Required action:
The answer must restate every entry exactly as it appears.

-=-=-=-=-

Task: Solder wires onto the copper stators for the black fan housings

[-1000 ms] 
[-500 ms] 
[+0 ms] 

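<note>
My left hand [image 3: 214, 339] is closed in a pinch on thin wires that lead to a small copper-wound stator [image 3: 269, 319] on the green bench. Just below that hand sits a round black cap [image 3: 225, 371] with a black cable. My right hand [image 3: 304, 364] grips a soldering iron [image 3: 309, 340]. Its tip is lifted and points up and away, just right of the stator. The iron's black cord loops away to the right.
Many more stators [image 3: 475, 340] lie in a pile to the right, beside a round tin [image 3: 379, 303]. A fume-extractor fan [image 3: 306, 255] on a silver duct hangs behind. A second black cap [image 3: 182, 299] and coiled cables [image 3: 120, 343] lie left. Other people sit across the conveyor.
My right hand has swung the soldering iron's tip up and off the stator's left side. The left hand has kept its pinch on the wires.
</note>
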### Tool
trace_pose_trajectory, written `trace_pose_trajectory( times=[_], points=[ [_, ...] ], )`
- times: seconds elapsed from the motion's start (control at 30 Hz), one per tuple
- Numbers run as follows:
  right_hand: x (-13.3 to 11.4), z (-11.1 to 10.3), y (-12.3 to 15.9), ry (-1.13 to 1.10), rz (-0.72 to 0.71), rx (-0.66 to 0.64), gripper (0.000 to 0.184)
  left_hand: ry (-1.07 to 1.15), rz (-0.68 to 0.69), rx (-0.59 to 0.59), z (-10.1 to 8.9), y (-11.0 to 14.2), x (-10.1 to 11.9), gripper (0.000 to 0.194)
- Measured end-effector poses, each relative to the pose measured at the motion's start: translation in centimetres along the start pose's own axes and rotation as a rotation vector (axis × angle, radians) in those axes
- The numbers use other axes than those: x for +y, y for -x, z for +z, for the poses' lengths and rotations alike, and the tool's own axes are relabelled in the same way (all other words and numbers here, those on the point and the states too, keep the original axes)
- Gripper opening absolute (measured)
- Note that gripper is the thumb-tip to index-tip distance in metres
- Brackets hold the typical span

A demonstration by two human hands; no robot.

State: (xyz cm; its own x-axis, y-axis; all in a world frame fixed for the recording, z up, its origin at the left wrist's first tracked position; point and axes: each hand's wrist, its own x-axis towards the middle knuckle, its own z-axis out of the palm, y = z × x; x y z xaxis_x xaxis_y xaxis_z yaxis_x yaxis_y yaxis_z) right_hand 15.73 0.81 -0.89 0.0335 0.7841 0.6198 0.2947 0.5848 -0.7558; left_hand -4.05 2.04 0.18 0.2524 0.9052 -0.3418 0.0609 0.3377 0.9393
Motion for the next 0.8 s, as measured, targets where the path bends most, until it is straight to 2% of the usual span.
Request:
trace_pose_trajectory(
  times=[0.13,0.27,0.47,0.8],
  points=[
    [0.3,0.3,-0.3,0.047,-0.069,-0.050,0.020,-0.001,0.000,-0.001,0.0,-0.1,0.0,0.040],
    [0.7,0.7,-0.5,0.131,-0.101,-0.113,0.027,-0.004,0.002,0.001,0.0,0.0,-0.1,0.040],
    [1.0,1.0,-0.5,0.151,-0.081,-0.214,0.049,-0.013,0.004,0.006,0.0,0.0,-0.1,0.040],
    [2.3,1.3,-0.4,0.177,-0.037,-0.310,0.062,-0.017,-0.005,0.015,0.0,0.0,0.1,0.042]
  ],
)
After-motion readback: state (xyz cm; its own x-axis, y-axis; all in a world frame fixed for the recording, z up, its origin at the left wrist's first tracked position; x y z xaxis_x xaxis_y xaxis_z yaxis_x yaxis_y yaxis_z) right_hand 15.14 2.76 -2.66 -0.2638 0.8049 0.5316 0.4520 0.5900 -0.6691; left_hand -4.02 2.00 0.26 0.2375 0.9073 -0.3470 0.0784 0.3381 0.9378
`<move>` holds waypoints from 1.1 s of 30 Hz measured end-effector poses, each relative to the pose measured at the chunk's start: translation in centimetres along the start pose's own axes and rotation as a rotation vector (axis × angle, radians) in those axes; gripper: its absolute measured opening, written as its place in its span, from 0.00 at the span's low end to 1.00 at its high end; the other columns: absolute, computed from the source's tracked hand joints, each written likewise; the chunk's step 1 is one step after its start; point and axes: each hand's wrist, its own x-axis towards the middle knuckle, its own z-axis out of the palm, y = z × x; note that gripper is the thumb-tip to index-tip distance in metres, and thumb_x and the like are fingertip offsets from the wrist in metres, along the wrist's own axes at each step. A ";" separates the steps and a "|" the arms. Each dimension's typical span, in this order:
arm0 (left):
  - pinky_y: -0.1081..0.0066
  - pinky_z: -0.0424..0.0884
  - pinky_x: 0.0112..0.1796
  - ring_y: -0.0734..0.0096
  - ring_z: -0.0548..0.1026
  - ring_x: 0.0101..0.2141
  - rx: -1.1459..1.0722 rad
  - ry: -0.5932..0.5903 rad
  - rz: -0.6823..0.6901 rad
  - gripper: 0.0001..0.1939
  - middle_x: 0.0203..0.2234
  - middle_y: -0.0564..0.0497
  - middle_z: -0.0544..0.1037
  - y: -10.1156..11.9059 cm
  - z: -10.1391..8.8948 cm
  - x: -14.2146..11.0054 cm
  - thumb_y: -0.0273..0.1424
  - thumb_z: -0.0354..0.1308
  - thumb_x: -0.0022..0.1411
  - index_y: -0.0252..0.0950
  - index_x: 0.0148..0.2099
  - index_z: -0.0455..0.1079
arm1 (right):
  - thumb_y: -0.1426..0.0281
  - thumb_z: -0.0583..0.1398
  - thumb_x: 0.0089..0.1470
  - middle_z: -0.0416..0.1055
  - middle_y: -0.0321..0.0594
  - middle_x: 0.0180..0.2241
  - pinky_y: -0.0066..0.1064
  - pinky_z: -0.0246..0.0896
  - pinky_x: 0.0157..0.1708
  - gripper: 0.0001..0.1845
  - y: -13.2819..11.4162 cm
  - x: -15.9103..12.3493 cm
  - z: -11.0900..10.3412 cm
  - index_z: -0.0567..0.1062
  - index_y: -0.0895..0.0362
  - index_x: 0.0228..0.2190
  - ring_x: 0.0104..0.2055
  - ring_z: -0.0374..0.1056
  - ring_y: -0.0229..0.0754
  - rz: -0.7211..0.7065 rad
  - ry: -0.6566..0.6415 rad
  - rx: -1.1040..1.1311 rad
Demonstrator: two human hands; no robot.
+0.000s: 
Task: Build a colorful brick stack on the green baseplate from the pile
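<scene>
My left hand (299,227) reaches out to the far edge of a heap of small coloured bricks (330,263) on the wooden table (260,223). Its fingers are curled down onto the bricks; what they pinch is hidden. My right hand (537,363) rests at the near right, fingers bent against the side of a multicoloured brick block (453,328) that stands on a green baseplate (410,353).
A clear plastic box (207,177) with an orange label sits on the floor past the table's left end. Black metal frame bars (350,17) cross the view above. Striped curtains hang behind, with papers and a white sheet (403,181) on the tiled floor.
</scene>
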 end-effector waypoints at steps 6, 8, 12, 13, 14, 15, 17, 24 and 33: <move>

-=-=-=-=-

Problem solution:
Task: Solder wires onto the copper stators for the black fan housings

[-1000 ms] 
[-500 ms] 
[+0 ms] 

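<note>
My left hand [image 3: 214, 339] is closed in a pinch on thin wires that lead to a small copper-wound stator [image 3: 269, 319] on the green bench. Just below that hand sits a round black cap [image 3: 225, 371] with a black cable. My right hand [image 3: 304, 364] grips a soldering iron [image 3: 309, 340]. Its tip is lifted and points up and away, just right of the stator. The iron's black cord loops away to the right.
Many more stators [image 3: 475, 340] lie in a pile to the right, beside a round tin [image 3: 379, 303]. A fume-extractor fan [image 3: 306, 255] on a silver duct hangs behind. A second black cap [image 3: 182, 299] and coiled cables [image 3: 120, 343] lie left. Other people sit across the conveyor.
My right hand has swung the soldering iron's tip up and off the stator's left side. The left hand has kept its pinch on the wires.
</note>
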### Tool
trace_pose_trajectory, written `trace_pose_trajectory( times=[_], points=[ [_, ...] ], )`
- times: seconds elapsed from the motion's start (control at 30 Hz), one per tuple
- Numbers run as follows:
  right_hand: x (-13.3 to 11.4), z (-11.1 to 10.3), y (-12.3 to 15.9), ry (-1.13 to 1.10), rz (-0.72 to 0.71), rx (-0.66 to 0.64), gripper (0.000 to 0.184)
  left_hand: ry (-1.07 to 1.15), rz (-0.68 to 0.69), rx (-0.59 to 0.59), z (-10.1 to 8.9), y (-11.0 to 14.2), x (-10.1 to 11.9), gripper (0.000 to 0.194)
- Measured end-effector poses, each relative to the pose measured at the motion's start: translation in centimetres along the start pose's own axes and rotation as a rotation vector (axis × angle, radians) in those axes
- The numbers use other axes than those: x for +y, y for -x, z for +z, for the poses' lengths and rotations alike, and the tool's own axes are relabelled in the same way (all other words and numbers here, those on the point and the states too, keep the original axes)
- Gripper opening absolute (measured)
- Note that gripper is the thumb-tip to index-tip distance in metres
- Brackets hold the typical span

A demonstration by two human hands; no robot.

State: (xyz cm; its own x-axis, y-axis; all in a world frame fixed for the recording, z up, its origin at the left wrist's first tracked position; point and axes: each hand's wrist, its own x-axis towards the middle knuckle, its own z-axis out of the palm, y = z × x; x y z xaxis_x xaxis_y xaxis_z yaxis_x yaxis_y yaxis_z) right_hand 15.73 0.81 -0.89 0.0335 0.7841 0.6198 0.2947 0.5848 -0.7558; left_hand -4.05 2.04 0.18 0.2524 0.9052 -0.3418 0.0609 0.3377 0.9393
Motion for the next 0.8 s, as measured, targets where the path bends most, until it is straight to 2% of the usual span.
Request:
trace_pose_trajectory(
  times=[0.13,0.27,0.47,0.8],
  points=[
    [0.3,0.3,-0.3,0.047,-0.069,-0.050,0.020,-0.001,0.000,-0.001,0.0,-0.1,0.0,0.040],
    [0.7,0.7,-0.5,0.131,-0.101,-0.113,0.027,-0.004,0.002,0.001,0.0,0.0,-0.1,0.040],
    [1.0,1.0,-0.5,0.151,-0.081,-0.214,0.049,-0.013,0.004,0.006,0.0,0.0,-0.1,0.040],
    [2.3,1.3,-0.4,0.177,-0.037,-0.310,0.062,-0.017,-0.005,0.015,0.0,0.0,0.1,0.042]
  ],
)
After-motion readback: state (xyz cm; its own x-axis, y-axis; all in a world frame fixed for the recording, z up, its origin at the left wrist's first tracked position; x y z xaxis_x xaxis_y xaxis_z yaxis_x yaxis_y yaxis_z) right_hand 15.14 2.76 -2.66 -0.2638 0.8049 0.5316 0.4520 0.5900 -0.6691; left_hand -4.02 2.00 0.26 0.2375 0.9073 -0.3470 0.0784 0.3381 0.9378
`<move>` holds waypoints from 1.1 s of 30 Hz measured end-effector poses, each relative to the pose measured at the chunk's start: translation in centimetres along the start pose's own axes and rotation as a rotation vector (axis × angle, radians) in those axes; gripper: its absolute measured opening, written as its place in its span, from 0.00 at the span's low end to 1.00 at its high end; the other columns: absolute, computed from the source's tracked hand joints, each written likewise; the chunk's step 1 is one step after its start; point and axes: each hand's wrist, its own x-axis towards the middle knuckle, its own z-axis out of the palm, y = z × x; note that gripper is the thumb-tip to index-tip distance in metres, and thumb_x and the like are fingertip offsets from the wrist in metres, along the wrist's own axes at each step. A ";" separates the steps and a "|" the arms. Each dimension's typical span, in this order:
arm0 (left):
  - pinky_y: -0.1081..0.0066
  - pinky_z: -0.0424..0.0884
  - pinky_x: 0.0112..0.1796
  - ring_y: -0.0734..0.0096
  - ring_z: -0.0548..0.1026
  - ring_x: 0.0101..0.2141
  - rx: -1.1459..1.0722 rad
  - ry: -0.5932..0.5903 rad
  - rz: -0.6823..0.6901 rad
  - gripper: 0.0001..0.1939
  - middle_x: 0.0203..0.2234
  - middle_y: -0.0564..0.0497
  - middle_z: -0.0544..0.1037
  - y: -10.1156..11.9059 cm
  - z: -10.1391..8.8948 cm
  - x: -14.2146..11.0054 cm
  - thumb_y: -0.0273..0.1424
  - thumb_z: -0.0354..0.1308
  - thumb_x: -0.0022..0.1411
  - index_y: -0.0252..0.0950
  - index_x: 0.0148..0.2099
  - index_z: -0.0455..0.1079
arm1 (right):
  - thumb_y: -0.1426..0.0281
  - thumb_z: -0.0583..0.1398
  - thumb_x: 0.0089..0.1470
  - middle_z: -0.0416..0.1055
  - middle_y: -0.0321..0.0594
  - middle_x: 0.0180..0.2241
  - pinky_y: -0.0066..0.1064
  - pinky_z: -0.0246..0.0896
  - pinky_x: 0.0157..0.1708
  - gripper: 0.0001..0.1845
  - y: -13.2819..11.4162 cm
  - x: -15.9103..12.3493 cm
  - z: -11.0900..10.3412 cm
  - index_z: -0.0567..0.1062
  - index_y: -0.0895..0.0362
  - index_x: 0.0228..0.2190
  - ring_x: 0.0104..0.2055
  - ring_z: -0.0374..0.1056
  - ring_y: -0.0229..0.0754
  - rz: -0.7211..0.7065 rad
  - ry: -0.6566..0.6415 rad
  - rx: -1.1040..1.1311 rad
Demonstrator: two human hands; no robot.
+0.000s: 
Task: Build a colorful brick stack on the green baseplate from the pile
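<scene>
My left hand (299,227) reaches out to the far edge of a heap of small coloured bricks (330,263) on the wooden table (260,223). Its fingers are curled down onto the bricks; what they pinch is hidden. My right hand (537,363) rests at the near right, fingers bent against the side of a multicoloured brick block (453,328) that stands on a green baseplate (410,353).
A clear plastic box (207,177) with an orange label sits on the floor past the table's left end. Black metal frame bars (350,17) cross the view above. Striped curtains hang behind, with papers and a white sheet (403,181) on the tiled floor.
</scene>
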 end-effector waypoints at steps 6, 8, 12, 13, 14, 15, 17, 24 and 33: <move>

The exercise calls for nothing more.